TASK REQUIREMENTS = Copy, word for word, the lines of the listing below from the line with "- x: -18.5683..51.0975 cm" up to and including the line with "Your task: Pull". Drop the pictures.

INPUT MATERIAL =
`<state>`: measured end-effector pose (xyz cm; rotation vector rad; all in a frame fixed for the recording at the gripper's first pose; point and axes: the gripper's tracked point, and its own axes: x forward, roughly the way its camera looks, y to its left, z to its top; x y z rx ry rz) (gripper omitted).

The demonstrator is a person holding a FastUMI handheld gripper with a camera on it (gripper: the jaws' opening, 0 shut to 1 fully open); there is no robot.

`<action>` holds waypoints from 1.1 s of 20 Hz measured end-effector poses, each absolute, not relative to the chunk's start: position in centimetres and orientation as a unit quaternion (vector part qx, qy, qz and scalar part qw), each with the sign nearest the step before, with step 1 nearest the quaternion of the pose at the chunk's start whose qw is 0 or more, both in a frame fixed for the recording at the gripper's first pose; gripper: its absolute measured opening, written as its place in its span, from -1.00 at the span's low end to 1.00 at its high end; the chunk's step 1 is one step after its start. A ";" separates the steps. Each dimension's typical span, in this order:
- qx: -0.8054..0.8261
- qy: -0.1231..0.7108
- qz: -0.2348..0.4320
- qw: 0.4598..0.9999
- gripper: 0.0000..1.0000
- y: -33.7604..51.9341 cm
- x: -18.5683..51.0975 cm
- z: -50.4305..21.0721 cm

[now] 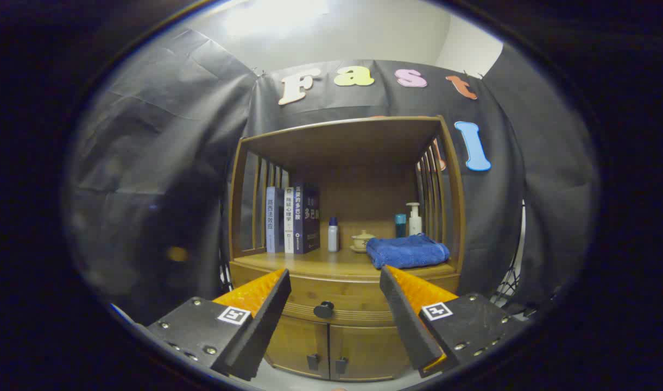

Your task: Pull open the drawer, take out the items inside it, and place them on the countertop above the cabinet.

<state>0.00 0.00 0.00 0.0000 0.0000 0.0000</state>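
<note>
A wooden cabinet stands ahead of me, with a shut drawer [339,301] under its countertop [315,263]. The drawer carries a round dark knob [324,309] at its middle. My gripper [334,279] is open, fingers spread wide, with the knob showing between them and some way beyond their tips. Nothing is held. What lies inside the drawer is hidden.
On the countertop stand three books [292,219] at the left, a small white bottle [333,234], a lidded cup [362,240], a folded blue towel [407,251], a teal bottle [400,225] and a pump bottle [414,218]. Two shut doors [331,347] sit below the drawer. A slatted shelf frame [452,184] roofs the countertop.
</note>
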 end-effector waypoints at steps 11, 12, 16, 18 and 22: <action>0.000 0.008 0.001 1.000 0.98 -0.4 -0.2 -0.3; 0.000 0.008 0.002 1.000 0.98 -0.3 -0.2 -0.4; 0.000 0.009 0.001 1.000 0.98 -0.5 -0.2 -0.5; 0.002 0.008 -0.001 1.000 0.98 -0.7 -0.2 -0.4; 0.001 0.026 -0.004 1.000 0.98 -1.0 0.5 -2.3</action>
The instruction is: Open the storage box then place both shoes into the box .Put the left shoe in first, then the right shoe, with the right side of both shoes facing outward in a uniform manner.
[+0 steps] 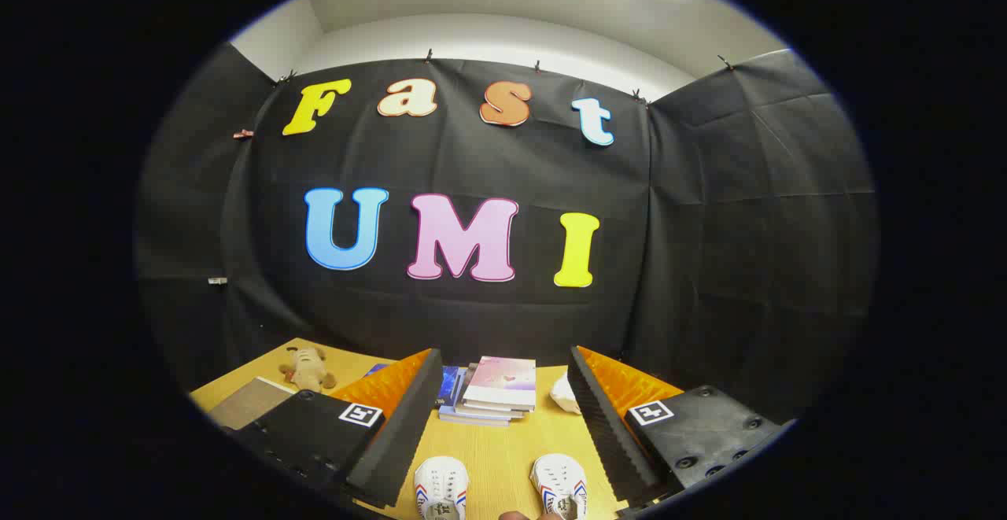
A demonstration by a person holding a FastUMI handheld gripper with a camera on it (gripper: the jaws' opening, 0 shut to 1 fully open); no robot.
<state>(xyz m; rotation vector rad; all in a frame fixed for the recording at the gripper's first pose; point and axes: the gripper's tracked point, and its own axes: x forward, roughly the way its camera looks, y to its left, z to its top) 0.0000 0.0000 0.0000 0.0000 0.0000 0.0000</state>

RESULT =
- x: -18.5683..51.0975 cm
- z: -50.4305..21.0721 cm

[now] 

Your task: Pull open the drawer, take out the items inside it, and place them on the countertop above the cabinet.

No more output is given for this exercise.